## Assignment
Below are entries with pictures among them; reproduce exactly, and only, the lines from the one containing "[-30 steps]" down to the one containing "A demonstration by", without the pictures.
================
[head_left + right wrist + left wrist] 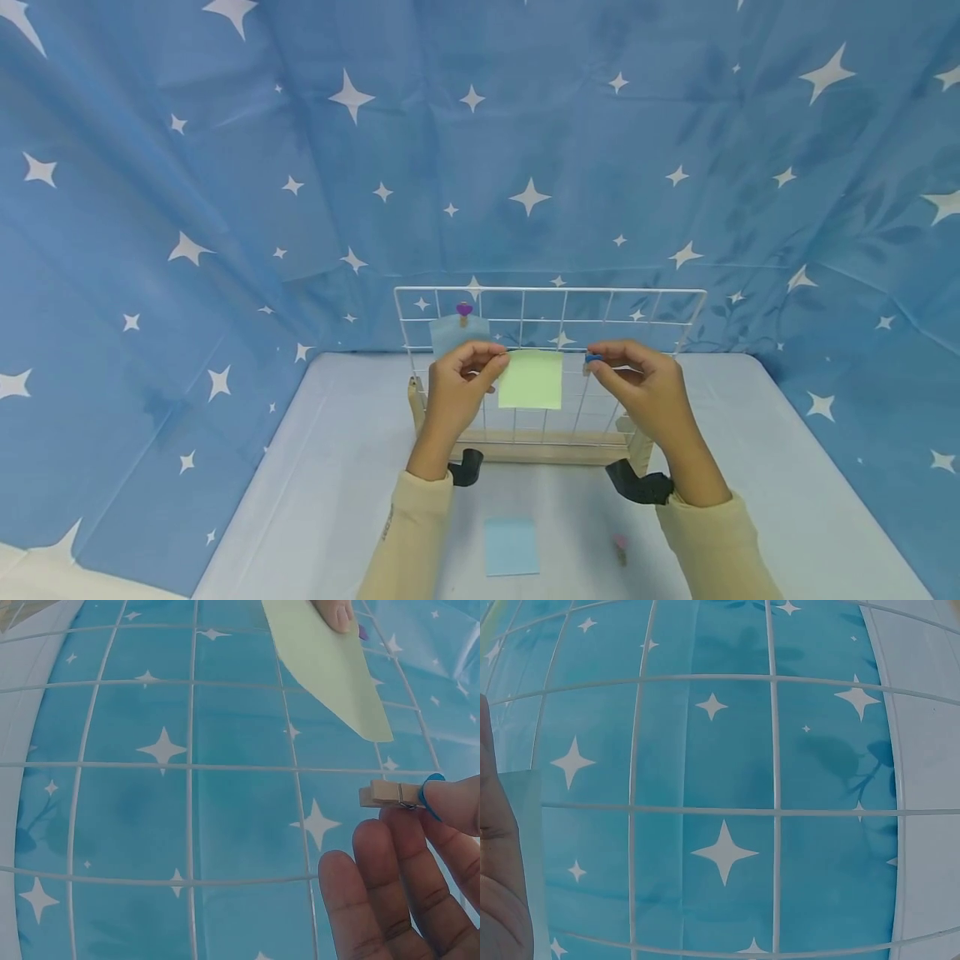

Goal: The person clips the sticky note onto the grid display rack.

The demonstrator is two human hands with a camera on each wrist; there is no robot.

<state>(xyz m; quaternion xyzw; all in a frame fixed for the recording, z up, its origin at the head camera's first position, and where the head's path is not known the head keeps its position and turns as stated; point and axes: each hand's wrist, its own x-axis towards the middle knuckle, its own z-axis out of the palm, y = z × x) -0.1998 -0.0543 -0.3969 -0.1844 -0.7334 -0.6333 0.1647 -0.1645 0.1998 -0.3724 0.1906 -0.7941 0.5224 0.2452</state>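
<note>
My left hand [459, 385] pinches a pale green sticky note [530, 380] by its left edge, holding it upright in front of a white wire grid [522, 289]. To the right of the note, apart from it, my right hand [647, 385] pinches a small wooden clothespin [390, 793] with a blue top [592, 357] between thumb and fingers. Up close in the right wrist view, the clothespin points toward the note's lower corner. A light blue note [452, 332] hangs at the grid's upper left under a clothespin with a purple heart [464, 308], partly hidden behind my left hand.
The grid stands in a wooden base [540, 452] on a white table [300, 517]. A light blue sticky note [512, 547] lies nearer me, with a pink-topped clothespin [620, 548] to its right. Behind hangs a blue star-patterned curtain [420, 150].
</note>
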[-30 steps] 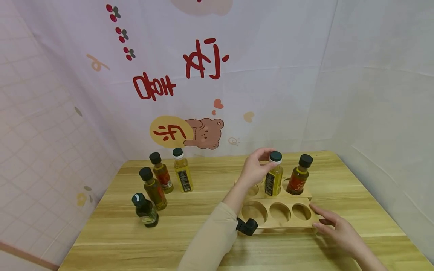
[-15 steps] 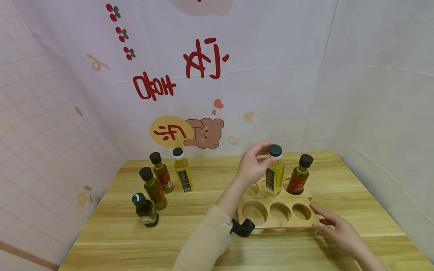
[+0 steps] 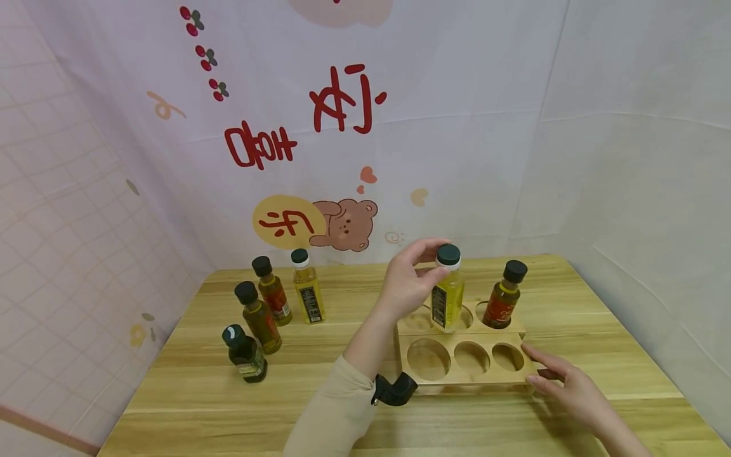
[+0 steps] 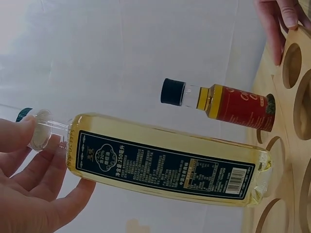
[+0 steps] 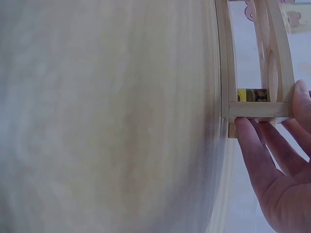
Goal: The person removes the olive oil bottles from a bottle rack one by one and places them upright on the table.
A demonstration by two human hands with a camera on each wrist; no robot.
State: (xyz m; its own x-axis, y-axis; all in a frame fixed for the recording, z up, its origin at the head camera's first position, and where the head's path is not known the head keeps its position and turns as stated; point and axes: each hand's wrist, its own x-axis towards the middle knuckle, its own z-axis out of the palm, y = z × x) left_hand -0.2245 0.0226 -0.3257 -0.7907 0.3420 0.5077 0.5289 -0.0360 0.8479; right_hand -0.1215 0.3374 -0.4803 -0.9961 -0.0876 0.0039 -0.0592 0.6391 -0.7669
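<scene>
My left hand point(image 3: 412, 279) pinches a square bottle of yellow oil point(image 4: 167, 159) by its neck, just below the dark green cap. The bottle is upright in the head view, its base close over the back step of a wooden bottle rack point(image 3: 499, 383) and overlapping the left and middle holes. At the rack's right end, my right hand point(image 5: 279, 177) holds the end panel, thumb at the top edge and fingers along the side. A red-labelled oil bottle point(image 3: 502, 299) with a black cap stands in the back right hole. The front holes hold nothing.
On the left of the wooden table point(image 3: 188, 416) stand a small dark green bottle point(image 3: 249, 363), two black-capped bottles point(image 3: 264, 328) and another square yellow oil bottle point(image 3: 309, 295). A printed white cloth point(image 3: 474, 171) hangs behind the table.
My left hand has lifted the yellow oil bottle from the back middle hole and carried it left. My right hand has stayed on the rack's end.
</scene>
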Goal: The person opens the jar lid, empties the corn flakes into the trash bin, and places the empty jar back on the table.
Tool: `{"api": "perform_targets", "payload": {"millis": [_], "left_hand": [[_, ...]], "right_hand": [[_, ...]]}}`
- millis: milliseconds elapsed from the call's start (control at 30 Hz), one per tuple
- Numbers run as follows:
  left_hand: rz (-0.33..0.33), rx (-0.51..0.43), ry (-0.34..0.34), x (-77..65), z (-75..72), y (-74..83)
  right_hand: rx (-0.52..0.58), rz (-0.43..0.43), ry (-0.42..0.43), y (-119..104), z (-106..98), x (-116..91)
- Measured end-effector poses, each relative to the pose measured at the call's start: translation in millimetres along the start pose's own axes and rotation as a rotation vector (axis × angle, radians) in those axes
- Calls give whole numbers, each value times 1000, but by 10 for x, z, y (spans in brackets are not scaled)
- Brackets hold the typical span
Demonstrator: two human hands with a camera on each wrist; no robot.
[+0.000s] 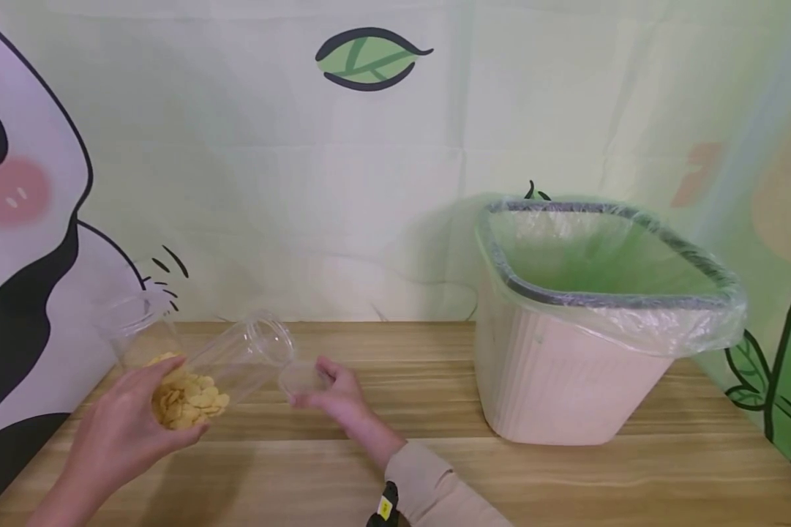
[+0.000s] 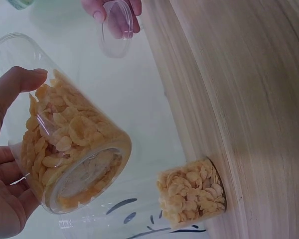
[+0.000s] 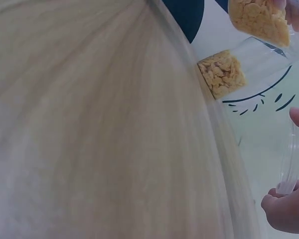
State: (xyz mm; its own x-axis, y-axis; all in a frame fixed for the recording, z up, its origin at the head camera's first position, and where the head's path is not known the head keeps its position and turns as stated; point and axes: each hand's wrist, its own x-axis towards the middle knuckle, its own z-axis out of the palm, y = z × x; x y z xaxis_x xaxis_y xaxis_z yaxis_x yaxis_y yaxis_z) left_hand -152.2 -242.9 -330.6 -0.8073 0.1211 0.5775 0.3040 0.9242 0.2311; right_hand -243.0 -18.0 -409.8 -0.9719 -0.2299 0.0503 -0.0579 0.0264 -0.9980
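Note:
My left hand [image 1: 118, 421] grips a clear jar [image 1: 237, 362] part-filled with yellow corn flakes [image 1: 187, 401]. The jar is held tilted, its mouth leaning up and to the right in the head view. Between thumb and fingers, my right hand [image 1: 345, 402] pinches a clear round lid [image 2: 114, 35] by its edges, close by the jar's mouth and apart from it in the left wrist view. Behind the left hand, a second clear jar [image 3: 261, 57] stands upright on the table, with corn flakes in its lower part; the left hand partly hides it in the head view.
A pale pink trash bin [image 1: 566, 380] with a clear plastic liner stands on the right of the wooden table [image 1: 290, 483]. A printed cloth [image 1: 250, 146] with a panda and leaves hangs behind the table's back edge.

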Motion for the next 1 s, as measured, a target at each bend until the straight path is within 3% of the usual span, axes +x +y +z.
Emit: {"api": "perform_targets", "payload": {"millis": [400,767,1000], "left_hand": [[3,-2,4,-14,6,-14],[4,8,-2,-14,6,-19],[18,1,13,-22,8,-26]], "right_hand": [[-163,11,-4,70,94,70],[-473,-12,-25,69,184,108],[-539,-21,-43,70,184,132]]}}
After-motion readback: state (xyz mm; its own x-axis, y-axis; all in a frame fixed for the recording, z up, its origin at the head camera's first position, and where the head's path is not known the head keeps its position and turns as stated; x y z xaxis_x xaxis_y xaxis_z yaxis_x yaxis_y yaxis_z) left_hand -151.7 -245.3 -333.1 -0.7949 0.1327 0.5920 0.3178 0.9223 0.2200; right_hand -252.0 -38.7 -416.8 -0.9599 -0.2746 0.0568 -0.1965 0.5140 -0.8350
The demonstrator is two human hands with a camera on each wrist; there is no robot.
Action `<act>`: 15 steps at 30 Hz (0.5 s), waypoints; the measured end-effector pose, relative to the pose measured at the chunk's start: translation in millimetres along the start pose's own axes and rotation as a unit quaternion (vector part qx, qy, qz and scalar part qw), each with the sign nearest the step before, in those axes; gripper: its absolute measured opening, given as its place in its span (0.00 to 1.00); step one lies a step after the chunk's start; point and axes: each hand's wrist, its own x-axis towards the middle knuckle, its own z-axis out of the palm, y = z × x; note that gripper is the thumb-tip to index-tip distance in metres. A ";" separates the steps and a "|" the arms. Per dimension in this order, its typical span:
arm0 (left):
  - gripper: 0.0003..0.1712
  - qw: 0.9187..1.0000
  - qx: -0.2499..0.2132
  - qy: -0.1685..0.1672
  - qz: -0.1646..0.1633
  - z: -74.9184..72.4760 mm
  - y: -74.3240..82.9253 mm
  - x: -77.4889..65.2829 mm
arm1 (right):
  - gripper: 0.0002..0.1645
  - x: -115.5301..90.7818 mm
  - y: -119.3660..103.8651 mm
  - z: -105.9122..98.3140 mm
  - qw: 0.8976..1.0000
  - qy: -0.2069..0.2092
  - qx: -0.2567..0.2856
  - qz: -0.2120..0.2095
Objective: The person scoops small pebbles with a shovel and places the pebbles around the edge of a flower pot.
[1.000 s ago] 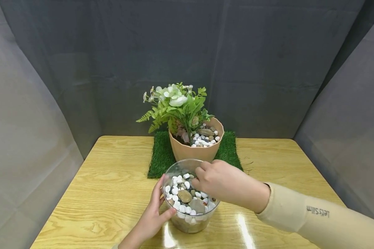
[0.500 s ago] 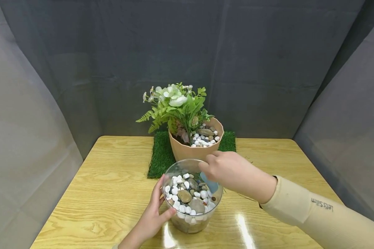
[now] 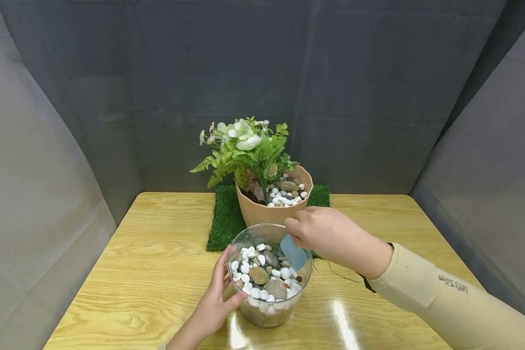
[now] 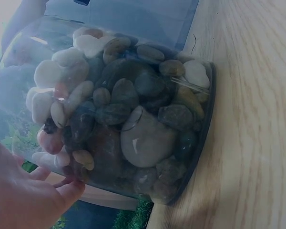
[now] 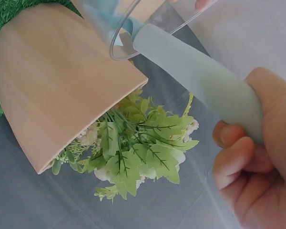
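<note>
A clear plastic container (image 3: 266, 319) full of white, brown and grey stones (image 4: 148, 138) stands upright on the table. My left hand (image 3: 214, 297) holds it from the left, the thumb near the front rim and the fingers spread round the side. Above its right rim, my right hand (image 3: 334, 239) grips the pale blue handle of a small trowel (image 5: 200, 76). The light blue blade (image 3: 294, 253) points down inside the container at the right wall. Whether its tip touches the stones, I cannot tell.
Just behind the container, a peach-coloured flowerpot (image 3: 262, 217) holds a white-flowered leafy plant (image 3: 249, 150) and pebbles. It stands on a green artificial grass mat (image 3: 223, 221). Dark thin strands (image 3: 343, 273) lie on the wooden table (image 3: 135, 272). Grey cloth walls (image 3: 218, 73) enclose the table.
My right hand has risen from over the stones and moved right toward the container's rim, and the trowel's blade has come into sight. The left hand keeps its hold.
</note>
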 end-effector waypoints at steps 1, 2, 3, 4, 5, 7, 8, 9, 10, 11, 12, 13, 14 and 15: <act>0.56 1.000 0.001 0.000 0.000 0.1 0.2 0.1 | 0.17 0.0 0.1 -0.2 1.000 -0.001 0.001 0.000; 0.56 1.000 0.000 0.000 -0.001 0.3 0.4 0.2 | 0.17 0.0 0.0 -0.4 1.000 -0.002 0.001 0.000; 0.56 1.000 0.000 0.000 -0.001 0.4 0.5 0.2 | 0.17 0.1 -0.2 -0.6 1.000 -0.003 0.000 0.000; 0.56 1.000 -0.001 0.000 -0.002 0.4 0.4 0.2 | 0.17 0.2 -0.6 -0.9 1.000 -0.006 -0.001 -0.001; 0.56 1.000 -0.001 0.000 -0.002 0.4 0.2 0.1 | 0.17 0.4 -1.2 -1.3 1.000 -0.008 -0.004 -0.003; 0.56 1.000 -0.003 -0.001 -0.004 0.4 -0.2 0.1 | 0.17 0.5 -2.9 -2.2 1.000 -0.009 -0.014 -0.009; 0.56 1.000 -0.005 -0.001 -0.004 0.4 -0.5 0.1 | 0.18 0.6 -4.0 -2.6 1.000 -0.010 -0.022 -0.015; 0.56 1.000 -0.005 -0.001 -0.005 0.4 -0.8 0.1 | 0.18 0.8 -5.4 -2.7 0.999 -0.010 -0.030 -0.020; 0.56 1.000 -0.006 -0.001 -0.006 0.3 -1.0 0.2 | 0.19 1.2 -6.6 -2.8 0.999 -0.009 -0.039 -0.026; 0.56 1.000 -0.007 -0.002 -0.006 0.3 -1.2 0.2 | 0.18 1.8 -8.0 -2.8 0.998 -0.007 -0.048 -0.030; 0.56 1.000 -0.008 -0.002 -0.007 0.2 -1.4 0.3 | 0.19 2.4 -9.4 -2.8 0.998 -0.004 -0.059 -0.034; 0.56 1.000 -0.008 -0.001 -0.008 0.1 -1.4 0.3 | 0.19 3.0 -10.9 -2.5 0.997 -0.002 -0.067 -0.037; 0.56 1.000 -0.009 -0.001 -0.008 0.0 -1.6 0.3 | 0.19 3.8 -12.5 -2.1 0.996 -0.001 -0.076 -0.042; 0.57 1.000 -0.009 -0.001 -0.008 -0.1 -1.6 0.3 | 0.18 4.6 -14.4 -1.6 0.996 0.001 -0.081 -0.046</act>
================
## Written response
[-30 steps] 
[-15 steps] 
[+0 steps] 
[+0 steps] 
[+0 steps] 
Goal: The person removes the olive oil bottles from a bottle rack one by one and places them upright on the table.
A demonstration by two human hands with a camera on each wrist; no robot.

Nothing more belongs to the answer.